Die Signale werden deutlicher
Eurogruppenchef Jean-Claude Juncker wählt seine Worte nicht umsonst besonnen. Er sagt ausdrücklich, es gehe um eine gangbare Lösung, „falls wir eine bräuchten“. Einschränkend sagt er weiter: „Ich denke nicht, dass wir eine brauchen“. Dieses Taktieren ergibt einen Sinn, wenn man bedenkt, dass hier offenkundig die Rechtsgrundlage verlassen wird, was allen Beteiligten bewusst sein dürfte. Es ergibt auch Sinn, wenn einem bewusst ist, dass neue Kredite zu hohen Prämien keine Option für Griechenland sind, weil sie die finanziellen Möglichkeiten des Staates bei weitem übersteigen. Bleibt die Frage: Warum dann dieser Vorschlag? Warum einem Bettler in die Tasche greifen? Die einzige plausible Antwort darauf lautet, die Euroländer wollen den Druck auf Griechenland sukzessive erhöhen und dabei möglicherweise einen ganz anderen Weg aufzeigen. Einen Weg, den sie nicht bestimmen können, sondern nur andeuten dürfen. Sie wollen Griechenland aus der Reserve locken, denn es muss diesen Weg alleine gehen. Es ist der Weg raus aus dem Euro-Bündnis. Nachdem alle Optionen wohl abgewogen sind, dürfte Griechenland langsam das Schild „Notausgang“ in der Dunkelheit über der Tür aufblitzen sehen.
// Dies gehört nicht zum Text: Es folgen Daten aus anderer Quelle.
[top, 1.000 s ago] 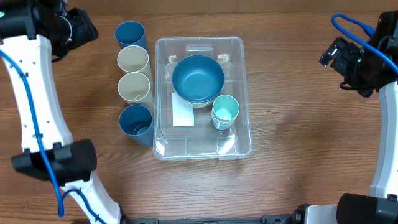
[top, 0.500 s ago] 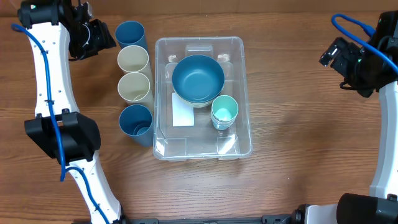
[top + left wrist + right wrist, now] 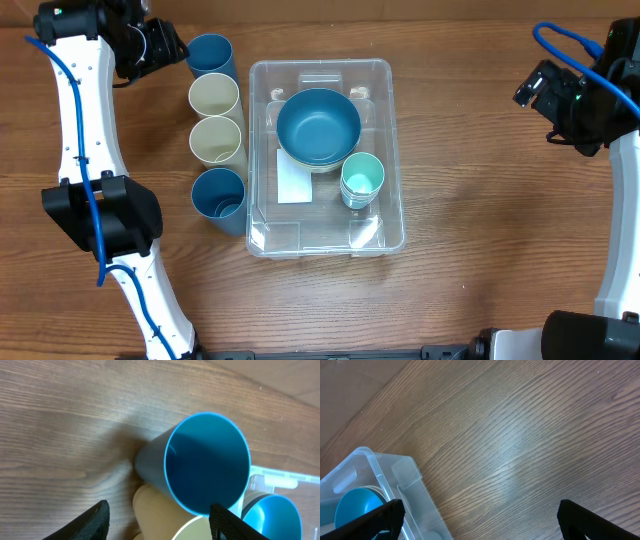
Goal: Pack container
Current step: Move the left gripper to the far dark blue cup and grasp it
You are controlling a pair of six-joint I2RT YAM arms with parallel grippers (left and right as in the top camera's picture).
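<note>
The clear plastic container (image 3: 390, 150) sits mid-table, holding a blue bowl (image 3: 318, 125), a teal cup (image 3: 362, 178) and a white label (image 3: 293, 178). Left of it stands a column of cups: blue (image 3: 208, 55), cream (image 3: 214, 97), cream (image 3: 216, 139), blue (image 3: 219, 193). My left gripper (image 3: 165, 45) is open, just left of the top blue cup (image 3: 207, 462), which shows between its fingers (image 3: 159, 522) with a cream cup (image 3: 165, 515) below. My right gripper (image 3: 530, 90) is open and empty, far right of the container (image 3: 395, 490).
Bare wooden table surrounds the container. My left arm's white links (image 3: 85, 130) run down the left side of the table. My right arm (image 3: 620, 200) stands at the right edge.
My left gripper swung in from the far left and moved up to the top blue cup. The right arm has not moved.
</note>
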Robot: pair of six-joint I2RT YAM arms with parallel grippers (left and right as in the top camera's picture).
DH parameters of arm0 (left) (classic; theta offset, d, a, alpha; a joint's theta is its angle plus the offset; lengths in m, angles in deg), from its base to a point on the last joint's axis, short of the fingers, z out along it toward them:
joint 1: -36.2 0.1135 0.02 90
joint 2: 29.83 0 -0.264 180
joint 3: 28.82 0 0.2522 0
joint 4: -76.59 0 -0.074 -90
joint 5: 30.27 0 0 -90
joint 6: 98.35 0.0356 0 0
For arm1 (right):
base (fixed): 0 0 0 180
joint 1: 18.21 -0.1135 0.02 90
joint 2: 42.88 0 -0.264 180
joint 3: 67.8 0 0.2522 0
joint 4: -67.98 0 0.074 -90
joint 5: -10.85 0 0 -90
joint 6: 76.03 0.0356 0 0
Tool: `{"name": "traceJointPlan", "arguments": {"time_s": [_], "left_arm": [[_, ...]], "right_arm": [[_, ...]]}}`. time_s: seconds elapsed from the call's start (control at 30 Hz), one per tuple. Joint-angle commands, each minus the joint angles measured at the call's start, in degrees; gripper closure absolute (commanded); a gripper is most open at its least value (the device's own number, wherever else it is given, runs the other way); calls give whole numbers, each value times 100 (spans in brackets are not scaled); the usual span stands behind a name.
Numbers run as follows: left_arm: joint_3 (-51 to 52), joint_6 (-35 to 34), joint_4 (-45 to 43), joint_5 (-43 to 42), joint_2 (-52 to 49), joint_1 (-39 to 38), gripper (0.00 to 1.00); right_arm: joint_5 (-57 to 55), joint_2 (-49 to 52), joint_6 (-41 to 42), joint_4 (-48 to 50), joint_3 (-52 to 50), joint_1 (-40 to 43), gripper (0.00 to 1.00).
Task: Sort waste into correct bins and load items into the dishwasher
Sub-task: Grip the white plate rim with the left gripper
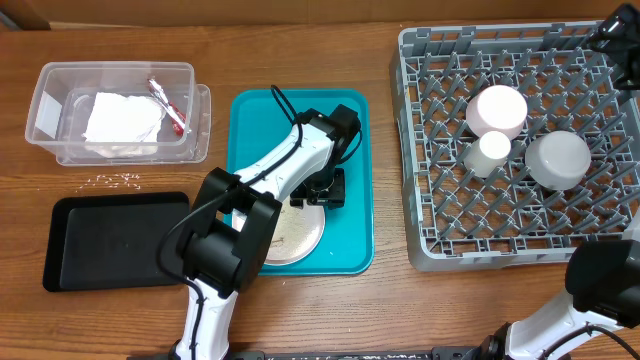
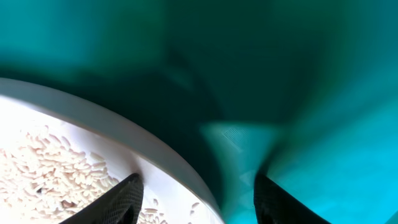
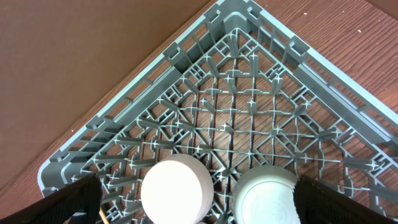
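Plate [image 1: 298, 238]: round, pale, lying flat at the near end of the teal tray [image 1: 350, 130], with rice crumbs [image 2: 56, 168] spread over its inside. No long axis, so what counts is the rim, and only the far rim is in reach.

Left tool [image 1: 322, 190]: parked at that far rim, so the plate's centre lies on the robot's side of it. Wrist view: jaws apart and astride the rim. One finger [image 2: 121, 196] is over the crumbed inside, the other [image 2: 277, 202] outside, over bare tray. Nothing pinched yet. Contact w/ the plate: can't tell, the tips are cut off by the frame edge.

Judgement: a pinch on the rim comes next. Closing line runs across the rim, which looks right. The plate carries crumbs, so prob. tip it into a bin before racking. Black tray [image 1: 110, 240] sits just left of the teal tray.

Right tool [image 1: 612, 38]: spread wide, empty, over the far corner of the dish rack [image 1: 430, 250], well apart from the plate. Left arm is clearly the nearer.

Loose crumbs [image 1: 112, 181] also lie on the surface [image 1: 300, 50], between the clear tub [image 1: 45, 95] and the black tray.
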Motion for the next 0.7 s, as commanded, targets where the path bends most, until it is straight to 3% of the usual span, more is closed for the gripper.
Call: {"name": "traceJointPlan", "arguments": {"time_s": [0.0, 0.33, 0.67], "left_arm": [[299, -72, -81, 127, -138, 22, 41], [280, 28, -39, 166, -138, 22, 44], [122, 101, 136, 166, -138, 22, 71]], "right_arm": [[33, -26, 28, 15, 15, 9, 0], [33, -26, 28, 15, 15, 9, 0], [33, -26, 28, 15, 15, 9, 0]]}}
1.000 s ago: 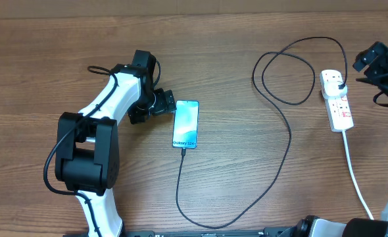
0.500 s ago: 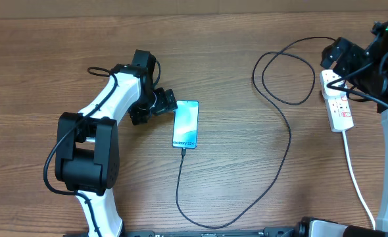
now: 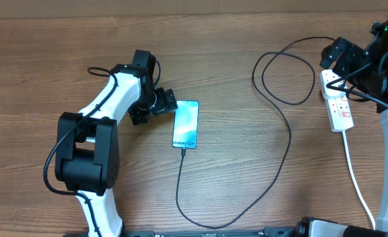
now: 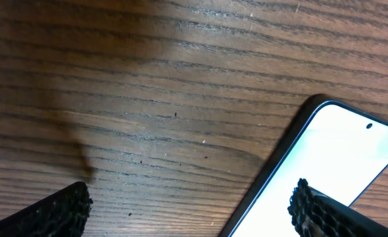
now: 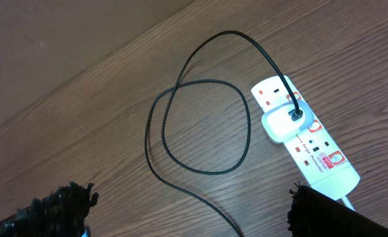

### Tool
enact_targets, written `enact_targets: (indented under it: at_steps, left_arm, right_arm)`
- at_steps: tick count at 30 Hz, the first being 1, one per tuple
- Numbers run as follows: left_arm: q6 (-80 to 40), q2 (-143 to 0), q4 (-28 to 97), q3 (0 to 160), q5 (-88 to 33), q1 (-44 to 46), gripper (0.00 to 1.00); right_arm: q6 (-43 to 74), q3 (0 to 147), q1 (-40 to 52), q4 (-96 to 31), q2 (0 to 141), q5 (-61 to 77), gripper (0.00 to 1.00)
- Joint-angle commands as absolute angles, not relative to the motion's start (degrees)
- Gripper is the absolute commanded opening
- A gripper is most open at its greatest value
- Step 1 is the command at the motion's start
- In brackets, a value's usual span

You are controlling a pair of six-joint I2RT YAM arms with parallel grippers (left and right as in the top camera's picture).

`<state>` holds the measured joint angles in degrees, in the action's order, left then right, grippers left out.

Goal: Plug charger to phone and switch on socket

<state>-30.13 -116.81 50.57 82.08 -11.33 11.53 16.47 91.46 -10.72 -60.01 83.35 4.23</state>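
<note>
Pressing the socket (image 3: 339,102) switch comes next: lower your right tool (image 3: 339,59), jaws wide and empty, squarely onto the rocker beside the charger (image 5: 294,113) plug.

Bare tabletop (image 3: 237,99) between the phone (image 3: 186,124) and the charger cable (image 3: 289,141) gives open passage. The cable's loop fills the ground left of the socket (image 3: 340,112); its plug stands on the socket's face. The white cord (image 3: 358,187) blocks the near side. The left gripper (image 3: 172,104) crowds the phone's upper-left corner.
</note>
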Motion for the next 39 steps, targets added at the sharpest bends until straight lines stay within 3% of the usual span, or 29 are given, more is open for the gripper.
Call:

Allen Unkenrufen zum Trotz wäre ein solcher Weg gangbar. Griechenland könnte nach Expertenmeinung eine im Maastricht-Vertrag verankerte Ausnahmegenehmigung für sich in Anspruch nehmen, zurückkehren zur Drachme und danach - als Mitglied des Euro-Bündnisses in der zweiten Reihe – die Bündnispartner um Währungsbeistand bitten. Erst ein Ausscheiden aus der gemeinsamen Währung würde rechtlich das dringend notwendige „Spiel“ geben und damit Unterstützungsmaßnahmen ermöglichen, die bei einer Euro-Mitgliedschaft untersagt sind. Die Beistandsregelung im Maastricht-Vertrag sieht – was viele nicht wissen – neben dem Währungsbeistand weitere sinnvolle Hilfen vor: Finanziert oder mitfinanziert werden dürfen laut Vertrag öffentliche Dienstleistungen wie die Krankenversorgung und ähnliche unerlässliche Leistungsangebote, die unter den Haushaltsproblemen des vom Staatsbankrott bedrohten Mitgliedsstaates besonders leiden. Dafür müsste der EU-Haushalt umgeschichtet und auf andere Ausgaben verzichtet werden. Aber die Mittel würden zielgerichtet in das notleidende Sozialsystem fließen. Damit wäre auch dem Volk gedient und sozialer Unruhe vorgebeugt. Griechenland ist nicht allein zu Haus. Es muss nur die Augen aufmachen und den Euro abgeben.